The process of making maple syrup is an age-old tradition of the North American Indians, who used it both as a food and as a medicine. They would make incisions into trees with their tomohawks and use birch barks to collect the sap. The sap would be condensed into syrup by evaporating the excess water using one of two methods: plunging hot stones into the sap or the nightly freezing of the sap, following by the morning removal of the frozen water layer.

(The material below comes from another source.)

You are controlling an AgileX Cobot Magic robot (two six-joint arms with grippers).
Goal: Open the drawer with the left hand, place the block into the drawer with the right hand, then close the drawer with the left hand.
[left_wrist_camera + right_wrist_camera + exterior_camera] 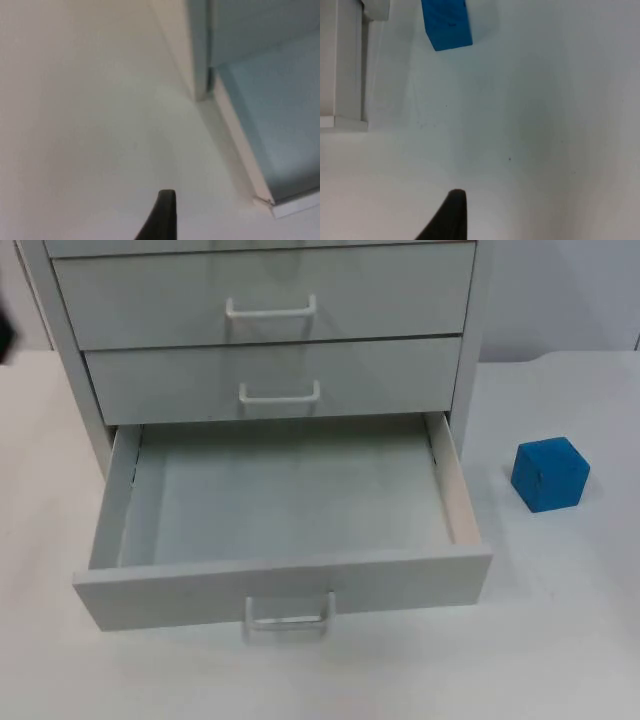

When the settlers came to North America, they were fascinated by this traditional process and in awe of the delicious, natural sweetener it produced. They developed other methods to reduce the syrup, using iron drill bits to tap the trees and then boiling the sap in the metal kettles in which it was collected.

Maple syrup was the main sweetener used by the colonists since sugar from the West Indies was highly taxed and very expensive. As sugar became cheaper to produce, it began to replace maple syrup as a relied upon sweetener. In fact, maple syrup production is approximately one-fifth of what it was in the beginning of the 20th century.

Maple syrup-producing trees are only found in select regions of North America. The main producers of maple syrup are New York, Vermont, and in Canada, Quebec.